Poems circa 815 AD

{ Tuesday, January 1, 2008 }

One of my favorite books in my library is "Translations from the Chinese by Arthur Waley," the 1941 edition (or as the title page would have it -- New York: Alfred A. Knopf: Mcmxli).

It's not reasonable to say that I love Chinese poetry, having never read it. I love these translations of Chinese poetry, and I love Mr. Waley's passion for the poetry and the language and his notes about the poets' lives.

I love it, for instance, when he tells me of Tao-yun, poet circa 400 AD and wife of General Wang Ning-chih, "The general was so stupid that she finally deserted him."

Chinese poetry from the eras in this book does things not found elsewhere in such concentrated doses. It makes death, love, parting, trees, rivers, mountains, poetry, sadness, and beauty seem all the same thing, all threads in one cloth. It is melancholy poetry, but not poetry of despair. Death is real. Love is real. Drunkenness is real. Loneliness is real. As real as rivers, rocks, business transactions, candles, flutes, rugs, towns, crops. This poetry assumes the abstracts as givens and doesn't seek to explain them... only to report how they appear and vanish.

The two poems below, one wrenching and one a clown's dance, are from Po Chu-i. His poetry, written four hundred years after the most directly melancholy of these poets, describes his life as a government functionary, translates the life he sees around him, documents his separation first by circumstance and then by death from his beloved friend Yuan Chen, and records his government-imposed exile and return. (Poems are different creatures when read aloud!)


Dreaming of Yuan Chen

At night you came and took my hand and we wandered together in my dream;
When I woke in the morning there was no one to stop the tears that fell on my handkerchief.
On the banks of the Ch'ang my aged body three times has passed through sickness;
At Hsien-yang to the grasses on your grave eight times has autumn come.
You lie buried beneath the springs and your bones are mingled with the clay.
I -- lodging in the world of men; my hair white as snow.
A-wei and Han-lang both followed in their turn;
Among the shadows of the Terrace of Night did you know them or not?
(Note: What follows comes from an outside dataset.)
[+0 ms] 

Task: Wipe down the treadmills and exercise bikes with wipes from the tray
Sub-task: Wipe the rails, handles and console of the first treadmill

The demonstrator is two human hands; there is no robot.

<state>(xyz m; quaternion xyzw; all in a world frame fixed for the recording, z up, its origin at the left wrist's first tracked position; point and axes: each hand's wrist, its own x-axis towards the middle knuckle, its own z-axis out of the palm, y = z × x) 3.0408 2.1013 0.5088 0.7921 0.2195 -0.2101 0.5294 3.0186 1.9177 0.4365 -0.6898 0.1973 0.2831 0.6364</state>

Madly Singing in the Mountains

There is no one among men that has not a special failing:
And my failing consists in writing verses.
I have broken away from the thousand ties of life:
But this infirmity still remains behind.
Each time that I look at a fine landscape:
Each time that I meet a loved friend,
I raise my voice and recite a stanza of poetry
And am glad as though a God had crossed my path.
Ever since the day I was banished to Hsun-yang
Half my time I have lived among the hills.
And often, when I have finished a new poem,
Alone I climb the road to the Eastern Rock.
I lean my body on the banks of white stone:
I pull down with my hands a green cassia branch.
My mad singing startles the valleys and hills:
The apes and birds all come to peep.
Fearing to become a laughing-stock to the world,
I choose a place that is unfrequented by men.